The primary factor that affects the functionality of buildings due to fire is the deterioration caused by heating from hot flames and smoke. The application of water, whether by occupants, firefighters or sprinkler systems, takes an important role in reducing the intensity of the fire. However, it can lead to the impairment of non-structural components, equipment systems and stored items inside the building rendering them unusable and disrupting the building's functionality for an extended period. Past studies on fire resilience have mainly focused on assessing burn losses in buildings, neglecting the consideration of water losses. This study introduces a new approach that enables a reasonable evaluation of fire resilience of buildings by accounting for the water loss accompanied by fire extinguishment. The new approach is based on the physical prediction of water spread inside the building, which involves calculation of the changes in water levels in each room over time due to transfers between rooms through openings, staircases and gaps, and absorption by room boundary members. The estimated area of water damage is then correlated statistically with the time required for functional recovery, which allows for the assessment of fire resilience. To illustrate the proposed method, we conducted a case study on a four-story office building.
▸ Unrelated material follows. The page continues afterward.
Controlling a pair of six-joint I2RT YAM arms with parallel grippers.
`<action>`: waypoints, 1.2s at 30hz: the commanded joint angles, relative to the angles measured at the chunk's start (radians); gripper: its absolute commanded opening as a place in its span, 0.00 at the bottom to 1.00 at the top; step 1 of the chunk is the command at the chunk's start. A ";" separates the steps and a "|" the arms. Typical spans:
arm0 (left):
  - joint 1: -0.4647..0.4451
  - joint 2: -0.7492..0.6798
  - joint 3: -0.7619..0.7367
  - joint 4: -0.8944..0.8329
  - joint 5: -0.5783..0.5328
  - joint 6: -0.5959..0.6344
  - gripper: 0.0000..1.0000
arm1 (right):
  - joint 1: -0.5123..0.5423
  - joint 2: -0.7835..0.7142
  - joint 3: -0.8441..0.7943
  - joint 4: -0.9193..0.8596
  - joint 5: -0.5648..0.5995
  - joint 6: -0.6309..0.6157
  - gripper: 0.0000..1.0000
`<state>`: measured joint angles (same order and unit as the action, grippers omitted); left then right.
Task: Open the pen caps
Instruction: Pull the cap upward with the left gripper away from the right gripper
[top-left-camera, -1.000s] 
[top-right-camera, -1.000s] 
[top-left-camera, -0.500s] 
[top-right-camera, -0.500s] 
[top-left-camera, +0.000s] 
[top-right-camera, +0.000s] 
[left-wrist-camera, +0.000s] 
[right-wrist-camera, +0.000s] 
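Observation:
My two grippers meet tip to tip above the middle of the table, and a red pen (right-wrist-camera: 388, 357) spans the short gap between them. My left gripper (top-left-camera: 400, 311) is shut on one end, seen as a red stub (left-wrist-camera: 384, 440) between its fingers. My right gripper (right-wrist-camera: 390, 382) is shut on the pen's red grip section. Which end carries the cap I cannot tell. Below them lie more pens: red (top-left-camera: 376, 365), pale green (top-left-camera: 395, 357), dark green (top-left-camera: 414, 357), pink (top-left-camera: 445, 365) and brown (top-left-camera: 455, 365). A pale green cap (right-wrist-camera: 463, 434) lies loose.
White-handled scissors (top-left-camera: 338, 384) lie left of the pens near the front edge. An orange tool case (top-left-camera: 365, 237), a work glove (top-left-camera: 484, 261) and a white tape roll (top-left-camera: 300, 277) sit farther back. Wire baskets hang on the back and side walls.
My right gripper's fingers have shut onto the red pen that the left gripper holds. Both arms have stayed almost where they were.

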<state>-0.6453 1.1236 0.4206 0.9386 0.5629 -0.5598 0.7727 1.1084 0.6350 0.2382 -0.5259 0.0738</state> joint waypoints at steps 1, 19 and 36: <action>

When the fire originated on the fourth floor, water applied to the building spread through the corridors and staircases, with the extent of water damage decreasing on the lower floors. Additionally, we employed a Monte Carlo simulation with randomly assigned fire origins to quantitatively evaluate the impact of sprinkler systems on fire resilience. Comparing burn and water losses, we found that burn losses generally exceeded water losses in many cases. However, under specific fire and water application conditions, opposite results were observed, underscoring the importance of assessing both burn and water losses simultaneously for a comprehensive evaluation of fire resilience.